*Your assignment:*
Would you please return the lines of the entries below starting at the line that has "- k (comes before" and ending at the line that has "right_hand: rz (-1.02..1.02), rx", both included, exactly as they are?

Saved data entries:
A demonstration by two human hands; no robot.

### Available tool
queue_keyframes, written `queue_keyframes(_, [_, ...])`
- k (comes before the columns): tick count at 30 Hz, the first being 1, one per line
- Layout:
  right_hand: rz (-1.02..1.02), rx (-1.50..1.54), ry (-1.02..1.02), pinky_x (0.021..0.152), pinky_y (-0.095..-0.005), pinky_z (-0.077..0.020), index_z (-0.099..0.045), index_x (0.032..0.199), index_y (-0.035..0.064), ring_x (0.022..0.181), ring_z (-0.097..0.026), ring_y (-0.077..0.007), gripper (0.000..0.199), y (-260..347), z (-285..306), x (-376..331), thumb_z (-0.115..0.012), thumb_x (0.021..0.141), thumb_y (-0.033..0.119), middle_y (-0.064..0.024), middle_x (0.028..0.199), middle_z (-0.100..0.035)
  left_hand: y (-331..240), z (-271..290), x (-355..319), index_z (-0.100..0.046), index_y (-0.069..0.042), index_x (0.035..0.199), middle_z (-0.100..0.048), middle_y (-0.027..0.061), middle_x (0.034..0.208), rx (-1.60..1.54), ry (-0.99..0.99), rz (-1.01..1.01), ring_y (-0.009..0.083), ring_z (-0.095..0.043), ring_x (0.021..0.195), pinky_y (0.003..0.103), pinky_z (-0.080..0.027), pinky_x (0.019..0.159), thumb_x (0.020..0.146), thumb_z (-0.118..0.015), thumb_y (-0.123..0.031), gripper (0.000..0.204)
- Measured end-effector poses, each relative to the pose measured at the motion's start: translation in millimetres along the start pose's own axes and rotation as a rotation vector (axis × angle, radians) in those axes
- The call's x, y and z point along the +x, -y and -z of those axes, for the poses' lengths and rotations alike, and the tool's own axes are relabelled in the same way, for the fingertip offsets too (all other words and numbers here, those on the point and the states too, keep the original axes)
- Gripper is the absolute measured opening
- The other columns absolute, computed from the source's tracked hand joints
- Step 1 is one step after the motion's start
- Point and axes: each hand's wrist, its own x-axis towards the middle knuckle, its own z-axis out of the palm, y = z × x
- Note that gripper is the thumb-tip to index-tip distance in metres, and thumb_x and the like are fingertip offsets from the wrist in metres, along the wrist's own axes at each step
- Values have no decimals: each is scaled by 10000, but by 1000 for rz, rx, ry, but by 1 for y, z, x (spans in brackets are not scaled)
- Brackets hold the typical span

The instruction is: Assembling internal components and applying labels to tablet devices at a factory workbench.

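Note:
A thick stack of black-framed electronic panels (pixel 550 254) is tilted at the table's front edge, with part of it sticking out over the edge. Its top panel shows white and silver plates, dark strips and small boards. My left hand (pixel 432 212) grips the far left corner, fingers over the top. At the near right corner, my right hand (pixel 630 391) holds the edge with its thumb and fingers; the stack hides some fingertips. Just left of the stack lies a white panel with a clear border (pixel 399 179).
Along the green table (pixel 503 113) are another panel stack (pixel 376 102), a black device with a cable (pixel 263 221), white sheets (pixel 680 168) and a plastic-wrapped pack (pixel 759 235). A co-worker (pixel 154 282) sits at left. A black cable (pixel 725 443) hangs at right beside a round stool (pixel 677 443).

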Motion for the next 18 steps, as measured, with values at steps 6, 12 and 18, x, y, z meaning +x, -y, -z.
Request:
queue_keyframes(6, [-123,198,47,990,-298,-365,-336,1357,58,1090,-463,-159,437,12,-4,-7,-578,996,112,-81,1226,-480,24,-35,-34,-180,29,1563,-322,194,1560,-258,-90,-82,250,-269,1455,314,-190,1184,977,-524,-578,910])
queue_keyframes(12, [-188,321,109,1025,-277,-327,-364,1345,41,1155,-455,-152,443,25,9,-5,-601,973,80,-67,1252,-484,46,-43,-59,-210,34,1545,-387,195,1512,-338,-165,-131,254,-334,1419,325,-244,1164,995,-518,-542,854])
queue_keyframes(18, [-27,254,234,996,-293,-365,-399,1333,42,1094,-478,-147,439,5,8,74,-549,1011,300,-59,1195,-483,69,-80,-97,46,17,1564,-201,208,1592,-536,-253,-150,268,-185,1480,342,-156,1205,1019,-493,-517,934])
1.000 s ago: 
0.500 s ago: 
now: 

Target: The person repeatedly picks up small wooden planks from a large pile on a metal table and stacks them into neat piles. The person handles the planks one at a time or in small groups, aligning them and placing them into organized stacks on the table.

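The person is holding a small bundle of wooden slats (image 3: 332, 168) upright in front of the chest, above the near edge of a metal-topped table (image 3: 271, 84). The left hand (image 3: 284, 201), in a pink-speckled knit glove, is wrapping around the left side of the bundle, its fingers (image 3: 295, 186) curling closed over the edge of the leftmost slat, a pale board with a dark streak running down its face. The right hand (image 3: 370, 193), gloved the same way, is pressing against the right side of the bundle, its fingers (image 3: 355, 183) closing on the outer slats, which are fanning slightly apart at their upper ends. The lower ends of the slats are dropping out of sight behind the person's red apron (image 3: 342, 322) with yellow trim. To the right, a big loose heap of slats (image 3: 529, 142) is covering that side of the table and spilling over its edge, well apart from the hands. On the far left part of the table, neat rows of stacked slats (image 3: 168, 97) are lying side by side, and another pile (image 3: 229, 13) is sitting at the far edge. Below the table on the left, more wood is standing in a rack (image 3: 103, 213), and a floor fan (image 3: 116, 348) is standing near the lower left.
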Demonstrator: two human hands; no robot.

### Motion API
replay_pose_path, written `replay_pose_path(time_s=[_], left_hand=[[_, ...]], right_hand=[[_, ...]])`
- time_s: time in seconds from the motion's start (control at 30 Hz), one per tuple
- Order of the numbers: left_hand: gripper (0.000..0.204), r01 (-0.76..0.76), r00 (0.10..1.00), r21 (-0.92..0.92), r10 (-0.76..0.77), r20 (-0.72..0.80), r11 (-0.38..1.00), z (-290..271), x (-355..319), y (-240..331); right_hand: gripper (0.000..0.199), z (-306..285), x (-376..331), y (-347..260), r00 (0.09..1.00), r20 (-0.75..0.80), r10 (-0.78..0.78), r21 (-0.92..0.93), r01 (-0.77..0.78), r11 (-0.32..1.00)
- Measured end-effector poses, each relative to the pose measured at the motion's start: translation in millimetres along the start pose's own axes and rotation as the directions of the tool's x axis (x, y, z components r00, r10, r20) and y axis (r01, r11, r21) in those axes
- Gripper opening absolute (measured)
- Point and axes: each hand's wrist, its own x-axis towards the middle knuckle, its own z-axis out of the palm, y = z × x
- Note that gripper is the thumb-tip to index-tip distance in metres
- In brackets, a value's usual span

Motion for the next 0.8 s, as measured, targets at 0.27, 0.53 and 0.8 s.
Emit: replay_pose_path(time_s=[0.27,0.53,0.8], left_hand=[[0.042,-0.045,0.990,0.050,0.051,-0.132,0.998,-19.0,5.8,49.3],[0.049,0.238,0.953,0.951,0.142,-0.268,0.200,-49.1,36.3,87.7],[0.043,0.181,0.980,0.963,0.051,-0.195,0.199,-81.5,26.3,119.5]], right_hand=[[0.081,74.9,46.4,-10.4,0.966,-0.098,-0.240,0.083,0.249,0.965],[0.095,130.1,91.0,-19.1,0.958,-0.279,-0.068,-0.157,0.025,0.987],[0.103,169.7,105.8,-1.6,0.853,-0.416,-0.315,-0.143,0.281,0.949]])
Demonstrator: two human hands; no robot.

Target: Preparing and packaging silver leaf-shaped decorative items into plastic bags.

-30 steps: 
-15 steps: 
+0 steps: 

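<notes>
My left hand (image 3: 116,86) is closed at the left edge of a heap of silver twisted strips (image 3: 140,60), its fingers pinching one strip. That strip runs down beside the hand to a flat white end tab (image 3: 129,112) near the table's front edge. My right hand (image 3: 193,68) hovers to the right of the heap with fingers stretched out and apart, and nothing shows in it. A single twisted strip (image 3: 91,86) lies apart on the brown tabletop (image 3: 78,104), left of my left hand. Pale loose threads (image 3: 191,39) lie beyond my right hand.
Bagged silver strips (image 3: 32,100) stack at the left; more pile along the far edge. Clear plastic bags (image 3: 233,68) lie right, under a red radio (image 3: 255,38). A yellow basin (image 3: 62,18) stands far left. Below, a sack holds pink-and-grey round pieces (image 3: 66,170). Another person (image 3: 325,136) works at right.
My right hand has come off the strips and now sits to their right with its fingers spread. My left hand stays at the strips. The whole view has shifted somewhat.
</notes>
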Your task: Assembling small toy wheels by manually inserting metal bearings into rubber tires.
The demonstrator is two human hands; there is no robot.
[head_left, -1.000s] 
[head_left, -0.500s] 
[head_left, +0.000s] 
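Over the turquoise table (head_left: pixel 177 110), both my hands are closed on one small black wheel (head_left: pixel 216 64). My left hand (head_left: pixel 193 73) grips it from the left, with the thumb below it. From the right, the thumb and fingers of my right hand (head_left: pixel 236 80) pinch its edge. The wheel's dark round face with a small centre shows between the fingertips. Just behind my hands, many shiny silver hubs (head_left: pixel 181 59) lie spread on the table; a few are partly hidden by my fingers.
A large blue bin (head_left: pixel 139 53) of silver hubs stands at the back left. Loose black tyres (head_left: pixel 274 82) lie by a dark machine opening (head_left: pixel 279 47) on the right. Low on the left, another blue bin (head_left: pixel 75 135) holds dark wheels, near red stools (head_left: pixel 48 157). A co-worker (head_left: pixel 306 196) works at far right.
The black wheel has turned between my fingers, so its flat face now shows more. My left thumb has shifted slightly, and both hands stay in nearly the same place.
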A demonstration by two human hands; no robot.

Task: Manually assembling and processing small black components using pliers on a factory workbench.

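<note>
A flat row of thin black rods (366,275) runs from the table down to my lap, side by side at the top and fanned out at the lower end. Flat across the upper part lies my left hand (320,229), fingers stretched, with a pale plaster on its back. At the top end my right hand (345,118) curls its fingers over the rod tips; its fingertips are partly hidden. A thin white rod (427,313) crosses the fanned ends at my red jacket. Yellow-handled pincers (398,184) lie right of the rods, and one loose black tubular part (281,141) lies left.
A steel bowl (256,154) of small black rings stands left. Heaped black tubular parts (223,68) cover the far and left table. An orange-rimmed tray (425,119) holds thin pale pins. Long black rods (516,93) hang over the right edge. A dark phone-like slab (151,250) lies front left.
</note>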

*Result below:*
- k (comes before the columns): tick count at 30 Hz, the first being 1, one per line
- Layout:
  right_hand: rz (-1.02..1.02), rx (-1.50..1.54), ry (-1.02..1.02), pinky_x (0.021..0.152), pinky_y (-0.095..-0.005), pinky_z (-0.077..0.020), index_z (-0.099..0.045), index_x (0.032..0.199), index_y (-0.035..0.064), ring_x (0.022..0.181), ring_z (-0.097..0.026), ring_y (-0.077..0.007), gripper (0.000..0.199), y (-260..347), z (-285..306), x (-376..331), thumb_z (-0.115..0.012), thumb_x (0.021..0.141), thumb_y (-0.033..0.119), middle_y (-0.064..0.024), middle_x (0.028..0.199), middle_z (-0.100..0.035)

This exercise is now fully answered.